Riguardo all’impegno al fianco di Intesa SanPaolo per evitare l’acquisizione di Parmalat da parte di Lactalis, “Stiamo lavorando per cercare di aggregare un progetto industriale e finanziario che consenta a una multinazionale dell’alimentare di restare con la testa in Italia. E per questo siamo disponibili sia in termini di finanziamento che di advisory”. Senza però entrare nel capitale di Parmalat, precisa Ghizzoni.

Ghizzoni definisce una “novità positiva” il fondo sovrano imperniato sulla Cassa depositi e prestiti e sulle Fondazioni dietro invito del ministro dell’Economia Giulio Tremonti: “Ce l’hanno quasi tutti i grandi Paesi. Naturalmente, le banche non ne possono fare parte per evitare conflitti d’interesse. Siamo invece parte attiva del Fondo per le piccole medie imprese”.

Sul caso Ligresti, ovvero di Premafin e Fondiaria-Sai, “Bisognava salvare il gruppo da un possibile giudizio negativo del mercato al momento in cui sarebbe stata annunciata un’ingente perdita di bilancio, come è poi avvenuto. Era necessario cioè che FonSai annunciasse un aumento di capitale che la mettesse al sicuro. Sono soddisfatto dell’accordo raggiunto e ora potremo aiutare nella ristrutturazione di FonSai. Appena si verificheranno le due condizioni sospensive: l’esenzione Consob dall’Opa e l’ok delle altre banche alla rimodulazione del debito”. Ma “la gestione delle partecipazioni resta nelle mani di Ligresti. O meglio, del consiglio di amministrazione in cui siederanno anche nostri rappresentanti. Ma saranno 3 su 18, certo non siamo decisivi”.

Ghizzoni vede positivamente l’uscita di scena di Cesare Geronzi da Generali: “I manager della compagnia hanno ora maggiore tranquillità e stabilità nella governance. Questo li metterà nelle condizioni di concentrarsi sul business e cercare di raggiungere e superare i risultati reddituali dei grandi competitor europei Allianz e Axa. Credo che le Generali dovrebbero diventare il banchmark europeo in termini di redditività. Ora che la governance si è chiarita, il management ha più responsabilità. E non ha più alibi”.

Sulla situazione dei fondi sovrani libici, di cui sono stati congelati diritti di voto e diritti patrimoniali, Ghizzoni conferma che “finché non ci sarà in Libia un Governo riconosciuto dalla comunità internazionale, le loro quote resteranno congelate. Staccheremo il dividendo, ma non potranno incassarlo e i loro proventi resteranno in custodia presso le autorità competenti”.

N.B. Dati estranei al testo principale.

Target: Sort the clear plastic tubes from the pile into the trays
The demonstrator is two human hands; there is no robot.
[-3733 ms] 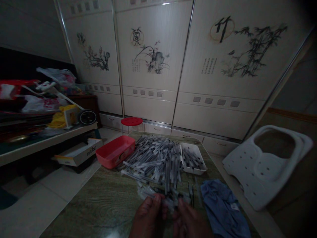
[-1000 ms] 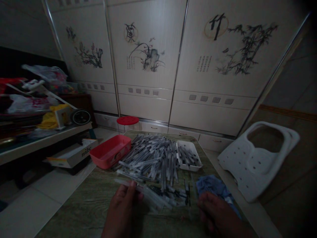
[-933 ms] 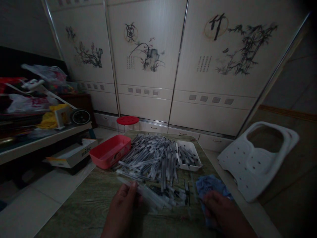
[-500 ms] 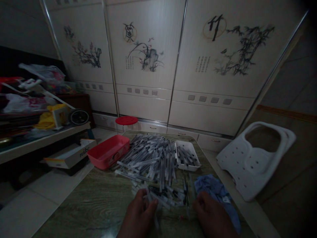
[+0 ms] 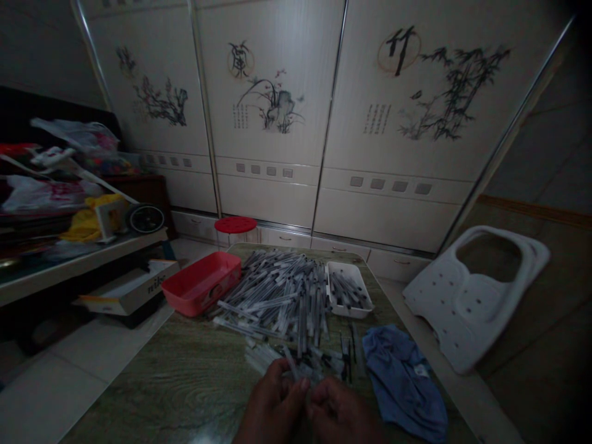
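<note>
At the table's near side, my left hand [image 5: 272,404] is closed round a clear pen barrel [image 5: 291,362] that sticks up past the fingers. My right hand [image 5: 340,410] is pinched close beside it, fingertips almost meeting the left thumb; what it grips is too dark and small to make out. Just beyond both hands lie loose clear pen parts [image 5: 261,356] and several dark thin pieces [image 5: 346,354]. Farther back spreads a large pile of pens [image 5: 282,287] with grey-looking barrels and dark tips.
A red plastic bin [image 5: 198,302] stands left of the pile. To its right, a white tray [image 5: 354,313] holds more pens. A blue cloth [image 5: 407,388] lies at the table's right edge. Beyond that is a white plastic folding chair [image 5: 476,302]; a red stool [image 5: 235,224] stands behind the table.
My right hand has moved left from beside the blue cloth to meet my left hand. My left hand, with the pen barrel, has shifted slightly right.
</note>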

Ghizzoni conferma anche il suo no agli stress test, e della propria banca e del suo valore dice “il 100% di Pekao vale quasi 12 miliardi. E altri 10 miliardi circa vale Yapi-Kredi in Turchia. UniCredit vale molto di più della somma delle parti. Ma in questa fase non credo a un take over. E nel frattempo lavoreremo per aumentare sensibilmente la capitalizzazione e fare emergere tutto il potenziale di UniCredit”.